Impact of XAI dose suggestions on the prescriptions of ICU doctors
Myura Nagendran, Anthony Gordon, Aldo Faisal, Imperial College London, United Kingdom
Session:
Posters 2 Poster
Location:
Pacific Ballroom H-O
Presentation Time:
Fri, 26 Aug, 19:30 - 21:30 Pacific Time (UTC -8)
Abstract:
Our reinforcement-learning (RL) based decision support system for sepsis (the AI Clinician) has entered prospective evaluation in 4 UK intensive care units (ICUs) and as part of this deployment critical questions arise on how to best render the action recommendations explainable and trustworthy to clinicians who may or may not choose to execute them. We therefore conducted an experimental human-AI interaction study with ICU doctors within which they were presented with 16 patient scenarios and asked how much of two supportive medications (intravenous fluid and vasopressor) they would prescribe.
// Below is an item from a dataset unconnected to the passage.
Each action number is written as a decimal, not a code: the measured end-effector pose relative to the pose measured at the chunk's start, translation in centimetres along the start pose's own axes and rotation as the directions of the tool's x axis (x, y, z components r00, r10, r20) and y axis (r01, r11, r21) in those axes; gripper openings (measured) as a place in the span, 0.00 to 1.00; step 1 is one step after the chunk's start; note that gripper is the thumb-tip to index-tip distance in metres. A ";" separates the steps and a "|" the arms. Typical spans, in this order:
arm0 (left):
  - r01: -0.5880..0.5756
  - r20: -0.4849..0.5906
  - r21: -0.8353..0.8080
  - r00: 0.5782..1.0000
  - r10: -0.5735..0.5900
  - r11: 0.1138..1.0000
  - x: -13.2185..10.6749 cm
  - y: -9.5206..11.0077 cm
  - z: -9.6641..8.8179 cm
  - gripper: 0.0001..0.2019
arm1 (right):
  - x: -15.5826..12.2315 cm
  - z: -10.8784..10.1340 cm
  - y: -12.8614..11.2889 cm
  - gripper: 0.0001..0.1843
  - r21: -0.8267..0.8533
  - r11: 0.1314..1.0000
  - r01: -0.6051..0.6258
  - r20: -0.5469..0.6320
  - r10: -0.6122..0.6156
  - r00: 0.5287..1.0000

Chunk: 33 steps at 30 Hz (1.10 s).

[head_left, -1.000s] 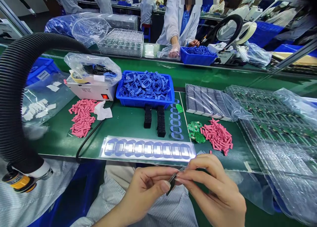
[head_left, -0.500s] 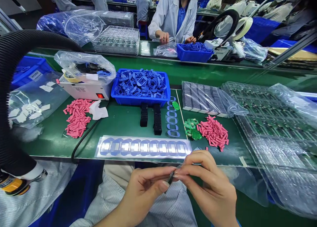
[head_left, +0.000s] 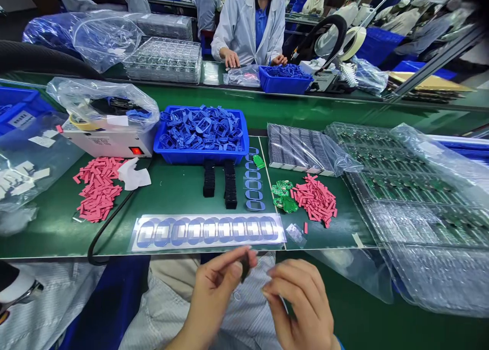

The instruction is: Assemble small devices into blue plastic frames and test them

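Observation:
Above my lap, just off the table's front edge, my left hand (head_left: 219,286) pinches a small, thin dark piece (head_left: 245,269) between thumb and fingers; its kind is hard to make out. To its right and apart from it, my right hand (head_left: 300,299) has thumb and fingertips drawn together; whatever they hold, if anything, is too small to tell. Nearest on the table lies a white strip with a row of blue-grey oval frame stickers (head_left: 208,230). A small clear plastic piece (head_left: 296,234) and a single pink block (head_left: 305,227) lie right of the strip.
Pink pieces are piled left (head_left: 98,189) and right (head_left: 316,199), with green circuit boards (head_left: 284,203) beside the right pile. Black stacks (head_left: 230,184) stand before a blue bin (head_left: 198,156) of blue parts. Clear trays (head_left: 428,238) lie right. A co-worker (head_left: 248,29) sits opposite.
My hands have separated: the left keeps the dark piece, and the right has come away from it toward the lower right. The view has shifted, so the table's things appear further left.

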<state>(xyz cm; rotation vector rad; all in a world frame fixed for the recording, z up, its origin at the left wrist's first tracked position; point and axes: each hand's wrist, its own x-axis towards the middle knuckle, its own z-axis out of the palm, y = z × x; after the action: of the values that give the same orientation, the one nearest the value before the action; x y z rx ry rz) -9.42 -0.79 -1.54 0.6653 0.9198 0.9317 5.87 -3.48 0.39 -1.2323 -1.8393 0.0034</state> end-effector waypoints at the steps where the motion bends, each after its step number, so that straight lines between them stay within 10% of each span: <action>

We used a multi- factorial experimental design with 4 arms: (B1) baseline, (B2) peer human clinician information, (B3) AI suggestion, (B4) explainable AI suggestion (using feature importance). Our results suggest that ICU clinicians are influenceable by dose recommendations. Knowing what peers had done had no significant overall impact on clinical decisions while knowing that the recommendation came from AI did make a measurable impact. However, whether the recommendation came with an explanation or not did not make a substantial difference.